WHAT IS REQUIRED:
Search term "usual": copy each line of the records that contains it.
─── MATERIAL FOR THIS EXERCISE
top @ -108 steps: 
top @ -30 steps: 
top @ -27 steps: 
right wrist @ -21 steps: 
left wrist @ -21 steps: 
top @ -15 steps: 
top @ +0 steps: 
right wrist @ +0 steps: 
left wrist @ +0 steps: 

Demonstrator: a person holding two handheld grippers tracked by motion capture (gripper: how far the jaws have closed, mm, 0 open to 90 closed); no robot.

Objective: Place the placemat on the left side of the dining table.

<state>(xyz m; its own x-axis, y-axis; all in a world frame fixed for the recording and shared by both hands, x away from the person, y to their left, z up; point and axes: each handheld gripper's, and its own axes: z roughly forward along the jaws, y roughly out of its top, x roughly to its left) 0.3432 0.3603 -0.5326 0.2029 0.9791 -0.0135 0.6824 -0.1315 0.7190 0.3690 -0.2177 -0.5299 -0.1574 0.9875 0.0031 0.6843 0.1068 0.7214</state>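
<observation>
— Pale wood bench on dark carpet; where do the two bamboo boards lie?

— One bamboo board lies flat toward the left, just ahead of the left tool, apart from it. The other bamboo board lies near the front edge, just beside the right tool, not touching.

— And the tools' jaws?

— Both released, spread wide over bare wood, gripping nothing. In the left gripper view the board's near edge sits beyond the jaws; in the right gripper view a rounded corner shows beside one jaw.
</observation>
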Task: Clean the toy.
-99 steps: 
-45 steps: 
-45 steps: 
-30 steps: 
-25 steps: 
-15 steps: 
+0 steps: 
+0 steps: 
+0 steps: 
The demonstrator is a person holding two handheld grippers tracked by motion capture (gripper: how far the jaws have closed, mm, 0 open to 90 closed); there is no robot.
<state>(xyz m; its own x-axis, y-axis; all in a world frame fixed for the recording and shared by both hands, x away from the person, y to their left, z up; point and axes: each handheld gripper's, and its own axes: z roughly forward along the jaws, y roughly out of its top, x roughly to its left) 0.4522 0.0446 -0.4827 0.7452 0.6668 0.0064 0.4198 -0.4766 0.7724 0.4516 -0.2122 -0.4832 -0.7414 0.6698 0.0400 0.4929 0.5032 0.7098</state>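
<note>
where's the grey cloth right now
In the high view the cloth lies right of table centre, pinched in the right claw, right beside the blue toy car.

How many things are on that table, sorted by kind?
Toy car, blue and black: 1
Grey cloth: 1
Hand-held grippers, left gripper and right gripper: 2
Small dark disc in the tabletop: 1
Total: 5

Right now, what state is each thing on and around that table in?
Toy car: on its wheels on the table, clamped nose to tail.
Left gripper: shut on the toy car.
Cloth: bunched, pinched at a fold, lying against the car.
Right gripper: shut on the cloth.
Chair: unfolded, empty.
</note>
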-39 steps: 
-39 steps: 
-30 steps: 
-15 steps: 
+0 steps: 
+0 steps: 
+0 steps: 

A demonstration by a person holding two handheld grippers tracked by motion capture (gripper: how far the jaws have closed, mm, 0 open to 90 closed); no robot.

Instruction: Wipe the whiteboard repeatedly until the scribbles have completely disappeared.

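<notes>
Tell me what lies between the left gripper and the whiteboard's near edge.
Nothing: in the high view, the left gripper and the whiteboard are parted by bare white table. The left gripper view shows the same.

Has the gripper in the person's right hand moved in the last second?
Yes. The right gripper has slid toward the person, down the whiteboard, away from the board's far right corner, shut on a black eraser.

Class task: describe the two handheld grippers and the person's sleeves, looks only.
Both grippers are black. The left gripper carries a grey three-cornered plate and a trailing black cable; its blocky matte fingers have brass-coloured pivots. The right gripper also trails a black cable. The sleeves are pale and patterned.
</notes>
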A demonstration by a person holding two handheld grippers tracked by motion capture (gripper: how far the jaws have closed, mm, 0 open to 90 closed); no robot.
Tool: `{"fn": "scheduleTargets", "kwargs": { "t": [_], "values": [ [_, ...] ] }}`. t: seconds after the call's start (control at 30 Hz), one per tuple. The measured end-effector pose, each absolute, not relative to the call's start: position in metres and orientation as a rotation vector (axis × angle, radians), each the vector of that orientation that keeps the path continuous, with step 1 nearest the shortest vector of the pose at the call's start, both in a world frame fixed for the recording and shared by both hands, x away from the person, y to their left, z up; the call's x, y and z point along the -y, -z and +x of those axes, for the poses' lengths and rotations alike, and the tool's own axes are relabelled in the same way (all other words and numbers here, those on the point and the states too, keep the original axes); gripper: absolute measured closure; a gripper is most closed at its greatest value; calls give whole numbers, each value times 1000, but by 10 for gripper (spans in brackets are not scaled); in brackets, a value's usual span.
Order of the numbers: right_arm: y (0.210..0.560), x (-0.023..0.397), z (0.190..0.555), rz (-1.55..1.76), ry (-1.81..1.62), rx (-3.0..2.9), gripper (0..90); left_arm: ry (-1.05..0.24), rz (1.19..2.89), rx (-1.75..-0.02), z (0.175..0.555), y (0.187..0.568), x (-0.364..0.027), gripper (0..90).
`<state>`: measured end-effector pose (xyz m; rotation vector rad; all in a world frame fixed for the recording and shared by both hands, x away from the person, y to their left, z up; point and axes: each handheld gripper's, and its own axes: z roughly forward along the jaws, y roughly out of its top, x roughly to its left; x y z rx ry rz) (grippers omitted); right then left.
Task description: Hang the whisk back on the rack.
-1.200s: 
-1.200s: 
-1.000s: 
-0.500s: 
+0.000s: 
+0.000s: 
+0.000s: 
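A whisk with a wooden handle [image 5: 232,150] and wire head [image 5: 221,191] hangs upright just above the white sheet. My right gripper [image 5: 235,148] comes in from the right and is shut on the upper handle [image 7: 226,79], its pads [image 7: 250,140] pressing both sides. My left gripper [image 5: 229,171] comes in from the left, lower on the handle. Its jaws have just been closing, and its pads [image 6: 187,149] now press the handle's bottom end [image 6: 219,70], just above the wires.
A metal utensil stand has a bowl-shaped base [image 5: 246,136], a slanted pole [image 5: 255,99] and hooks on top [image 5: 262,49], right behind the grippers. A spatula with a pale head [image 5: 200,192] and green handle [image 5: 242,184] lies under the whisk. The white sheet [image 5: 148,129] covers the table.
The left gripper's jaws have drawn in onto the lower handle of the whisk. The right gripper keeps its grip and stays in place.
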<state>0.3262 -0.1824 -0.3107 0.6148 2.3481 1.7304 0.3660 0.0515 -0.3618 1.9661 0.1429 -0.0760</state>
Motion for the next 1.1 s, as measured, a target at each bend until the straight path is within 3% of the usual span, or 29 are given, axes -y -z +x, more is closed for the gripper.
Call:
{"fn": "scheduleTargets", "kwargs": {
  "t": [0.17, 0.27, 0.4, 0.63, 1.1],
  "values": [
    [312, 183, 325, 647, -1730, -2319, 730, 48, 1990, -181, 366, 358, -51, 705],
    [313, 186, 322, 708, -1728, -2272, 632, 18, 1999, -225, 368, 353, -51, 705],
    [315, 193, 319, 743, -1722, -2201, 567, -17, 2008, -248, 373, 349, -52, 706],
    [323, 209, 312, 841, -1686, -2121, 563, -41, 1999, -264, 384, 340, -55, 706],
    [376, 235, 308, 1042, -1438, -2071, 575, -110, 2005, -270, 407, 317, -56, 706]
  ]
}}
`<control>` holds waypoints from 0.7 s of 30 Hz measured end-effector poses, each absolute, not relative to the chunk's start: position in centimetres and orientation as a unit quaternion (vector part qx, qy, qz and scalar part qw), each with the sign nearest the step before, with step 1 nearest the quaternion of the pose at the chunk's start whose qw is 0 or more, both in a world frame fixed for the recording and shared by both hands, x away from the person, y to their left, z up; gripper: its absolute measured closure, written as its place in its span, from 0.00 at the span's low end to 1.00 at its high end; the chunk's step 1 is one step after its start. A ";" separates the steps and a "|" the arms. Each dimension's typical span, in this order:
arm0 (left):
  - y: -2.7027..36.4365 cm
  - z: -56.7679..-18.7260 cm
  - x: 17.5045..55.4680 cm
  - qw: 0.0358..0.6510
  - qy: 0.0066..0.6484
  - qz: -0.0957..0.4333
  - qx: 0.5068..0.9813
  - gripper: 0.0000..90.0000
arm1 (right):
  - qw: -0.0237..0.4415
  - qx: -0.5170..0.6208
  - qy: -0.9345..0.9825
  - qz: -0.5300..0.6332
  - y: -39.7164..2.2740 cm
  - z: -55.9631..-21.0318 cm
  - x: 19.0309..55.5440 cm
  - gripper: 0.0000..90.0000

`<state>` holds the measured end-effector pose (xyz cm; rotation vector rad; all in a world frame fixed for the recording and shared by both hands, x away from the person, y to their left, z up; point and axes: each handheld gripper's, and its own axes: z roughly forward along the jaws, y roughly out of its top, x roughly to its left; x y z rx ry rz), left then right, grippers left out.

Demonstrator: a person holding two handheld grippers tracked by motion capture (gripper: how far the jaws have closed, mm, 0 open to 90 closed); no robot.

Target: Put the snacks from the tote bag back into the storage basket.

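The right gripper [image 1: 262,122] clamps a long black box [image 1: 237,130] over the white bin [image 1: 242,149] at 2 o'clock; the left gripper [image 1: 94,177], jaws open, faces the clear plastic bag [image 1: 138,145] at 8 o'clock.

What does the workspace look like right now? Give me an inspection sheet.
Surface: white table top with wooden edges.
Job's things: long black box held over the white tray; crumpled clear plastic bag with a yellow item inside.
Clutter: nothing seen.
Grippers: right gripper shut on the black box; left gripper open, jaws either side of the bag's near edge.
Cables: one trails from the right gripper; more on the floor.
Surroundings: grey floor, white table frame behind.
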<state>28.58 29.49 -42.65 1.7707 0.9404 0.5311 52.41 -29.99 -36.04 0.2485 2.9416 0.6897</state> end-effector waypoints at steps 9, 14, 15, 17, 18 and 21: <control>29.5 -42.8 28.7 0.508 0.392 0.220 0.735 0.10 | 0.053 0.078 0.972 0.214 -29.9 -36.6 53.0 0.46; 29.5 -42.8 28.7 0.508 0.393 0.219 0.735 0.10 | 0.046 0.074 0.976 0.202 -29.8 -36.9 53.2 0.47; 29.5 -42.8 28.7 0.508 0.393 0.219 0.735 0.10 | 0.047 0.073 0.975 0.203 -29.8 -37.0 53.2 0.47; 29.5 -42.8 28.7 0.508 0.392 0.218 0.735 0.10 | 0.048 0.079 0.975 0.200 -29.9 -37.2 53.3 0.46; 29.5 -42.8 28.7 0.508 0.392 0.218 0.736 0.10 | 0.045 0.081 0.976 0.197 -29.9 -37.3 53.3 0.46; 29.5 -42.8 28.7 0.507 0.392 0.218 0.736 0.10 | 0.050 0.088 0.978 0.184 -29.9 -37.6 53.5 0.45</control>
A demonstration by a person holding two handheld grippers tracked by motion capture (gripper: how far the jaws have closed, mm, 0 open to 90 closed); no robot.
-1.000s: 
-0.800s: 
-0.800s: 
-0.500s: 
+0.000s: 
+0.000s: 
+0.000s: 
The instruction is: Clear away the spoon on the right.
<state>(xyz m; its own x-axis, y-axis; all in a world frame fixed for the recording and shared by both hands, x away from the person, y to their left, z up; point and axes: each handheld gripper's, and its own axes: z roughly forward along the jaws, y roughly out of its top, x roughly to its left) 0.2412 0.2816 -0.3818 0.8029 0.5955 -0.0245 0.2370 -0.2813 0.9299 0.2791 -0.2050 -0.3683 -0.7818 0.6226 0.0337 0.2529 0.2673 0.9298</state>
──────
SOLUTION FOR THIS PROBLEM:
Tool: `{"fn": "scheduleTargets", "kwargs": { "t": [_], "values": [ [_, ...] ] }}`. t: seconds after the call's start (control at 30 Hz), one per tuple. The measured end-effector pose, each absolute, not relative to the call's start: position in metres and orientation as a rotation vector (axis × angle, radians), each the vector of that orientation that keeps the path continuous, with step 1 nearest the shortest vector of the pose at the call's start, both in a world frame fixed for the recording and shared by both hands, x away from the person, y to their left, z up; the call's x, y and z point along the -y, -z and +x of those axes, for the poses' lengths and rotations alike, and the tool's own axes are relabelled in the same way (all other words and numbers here, those on the point and the states too, keep the original axes); gripper: absolute measured closure; a gripper is most closed at its greatest value; calls give whole numbers, each value times 1000, but by 10 for gripper (spans in brackets are not scaled); in brackets, a value's usual span.
Motion for the next 1.1 s, as measured, a target at each bend until the straight path is within 3% of the usual span, or 29 are given, axes -y -z +x, more is closed for the gripper.

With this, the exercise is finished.